Copy out each line from the start of the material below until the line with "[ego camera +", that line included.

***** DATA SHOWN

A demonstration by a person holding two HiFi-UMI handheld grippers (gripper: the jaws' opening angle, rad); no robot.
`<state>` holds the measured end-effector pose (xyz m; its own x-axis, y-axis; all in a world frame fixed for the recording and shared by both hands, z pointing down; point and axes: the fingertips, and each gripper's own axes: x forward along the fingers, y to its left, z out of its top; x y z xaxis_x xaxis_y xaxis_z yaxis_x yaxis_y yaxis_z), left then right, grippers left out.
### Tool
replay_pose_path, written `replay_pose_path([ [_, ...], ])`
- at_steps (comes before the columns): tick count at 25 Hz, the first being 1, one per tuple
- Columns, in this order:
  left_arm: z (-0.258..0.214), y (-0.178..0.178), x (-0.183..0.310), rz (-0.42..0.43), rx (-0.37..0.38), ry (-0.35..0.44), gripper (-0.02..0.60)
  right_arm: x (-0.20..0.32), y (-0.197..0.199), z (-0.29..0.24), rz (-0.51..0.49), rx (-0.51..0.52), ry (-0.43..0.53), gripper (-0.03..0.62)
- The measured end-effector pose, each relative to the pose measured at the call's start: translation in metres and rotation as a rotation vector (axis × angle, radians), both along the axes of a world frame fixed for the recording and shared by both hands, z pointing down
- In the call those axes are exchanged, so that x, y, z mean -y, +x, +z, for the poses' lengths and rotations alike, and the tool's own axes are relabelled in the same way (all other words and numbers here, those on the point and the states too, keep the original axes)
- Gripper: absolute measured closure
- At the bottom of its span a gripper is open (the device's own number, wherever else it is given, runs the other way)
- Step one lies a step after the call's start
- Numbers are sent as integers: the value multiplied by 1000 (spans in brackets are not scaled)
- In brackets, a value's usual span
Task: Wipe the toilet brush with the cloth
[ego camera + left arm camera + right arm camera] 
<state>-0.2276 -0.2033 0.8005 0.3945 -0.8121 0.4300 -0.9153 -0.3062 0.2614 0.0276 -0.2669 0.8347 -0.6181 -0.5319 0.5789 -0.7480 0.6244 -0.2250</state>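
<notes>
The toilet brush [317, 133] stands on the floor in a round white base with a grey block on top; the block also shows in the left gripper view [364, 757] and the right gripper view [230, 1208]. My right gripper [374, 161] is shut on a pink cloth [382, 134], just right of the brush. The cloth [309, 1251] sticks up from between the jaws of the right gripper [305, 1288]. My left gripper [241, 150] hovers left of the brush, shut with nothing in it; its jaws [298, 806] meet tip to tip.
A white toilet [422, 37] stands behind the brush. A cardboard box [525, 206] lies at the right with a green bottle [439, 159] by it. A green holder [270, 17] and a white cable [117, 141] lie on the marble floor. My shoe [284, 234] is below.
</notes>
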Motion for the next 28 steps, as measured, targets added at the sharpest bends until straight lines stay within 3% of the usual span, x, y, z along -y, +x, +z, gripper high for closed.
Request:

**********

WRITTEN SOLUTION:
A demonstration by a person holding two HiFi-UMI handheld grippers (gripper: the jaws' opening angle, rad); no robot.
`<state>` holds the measured end-effector pose (xyz m; its own x-axis, y-axis; all in a world frame fixed for the recording and shared by both hands, z pointing down; point and axes: the fingertips, and each gripper's own axes: x forward along the fingers, y to its left, z out of its top; x y z xaxis_x xaxis_y xaxis_z yaxis_x yaxis_y yaxis_z), left then right, grippers left out.
### Tool
replay_pose_path, written `replay_pose_path([ [_, ...], ])`
- at_steps (comes before the columns): tick count at 25 Hz, the first being 1, one per tuple
- Columns, in this order:
  left_arm: z (-0.258..0.214), y (-0.178..0.178), x (-0.183..0.310), rz (-0.42..0.43), rx (-0.37..0.38), ry (-0.35..0.44), gripper (-0.02..0.60)
  right_arm: x (-0.20..0.32), y (-0.197..0.199), z (-0.29..0.24), rz (-0.51..0.49), rx (-0.51..0.52), ry (-0.43..0.53), gripper (-0.03..0.62)
- The measured end-effector pose, each relative to the pose measured at the call's start: translation in metres and rotation as a rotation vector (axis × angle, radians), both along the axes of a world frame fixed for the recording and shared by both hands, z pointing down
- In the call those axes are exchanged, so that x, y, z mean -y, +x, +z, for the poses' lengths and rotations alike, and the tool's own axes are relabelled in the same way (all other words and numbers here, those on the point and the states too, keep the original axes)
- Gripper: absolute measured closure
- At the bottom of its span a gripper is open (the device's own number, wherever else it is given, runs the other way)
- Step one lies a step after the call's start
- Numbers are sent as integers: the value multiplied by 1000 (spans in brackets are not scaled)
- In brackets, a value's usual span
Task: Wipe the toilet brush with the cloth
[ego camera + left arm camera + right arm camera] 

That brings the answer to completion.